The response should be the complete listing below, unchanged.

★ ★ ★

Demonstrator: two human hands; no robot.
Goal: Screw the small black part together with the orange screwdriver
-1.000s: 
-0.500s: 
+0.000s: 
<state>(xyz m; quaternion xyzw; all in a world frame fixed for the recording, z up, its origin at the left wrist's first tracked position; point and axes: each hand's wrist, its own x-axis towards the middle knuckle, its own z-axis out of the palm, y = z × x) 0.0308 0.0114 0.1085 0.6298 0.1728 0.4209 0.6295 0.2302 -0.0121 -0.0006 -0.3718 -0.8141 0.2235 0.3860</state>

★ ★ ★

RESULT FOR THIS TASK
Demonstrator: two human hands; no robot.
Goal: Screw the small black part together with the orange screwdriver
-1.000s: 
-0.500s: 
+0.000s: 
<state>(xyz m; quaternion xyzw; all in a world frame fixed for the recording, z up, its origin at the left wrist's first tracked position; point and axes: each hand's wrist, its own x-axis towards the middle knuckle, its own z-axis out of the palm, y = z × x) 0.0308 0.0114 0.1085 0.6298 0.1728 0.4209 0.6295 0.2302 -0.0121 -0.0006 -0.3718 -0.8141 0.2235 0.3860</state>

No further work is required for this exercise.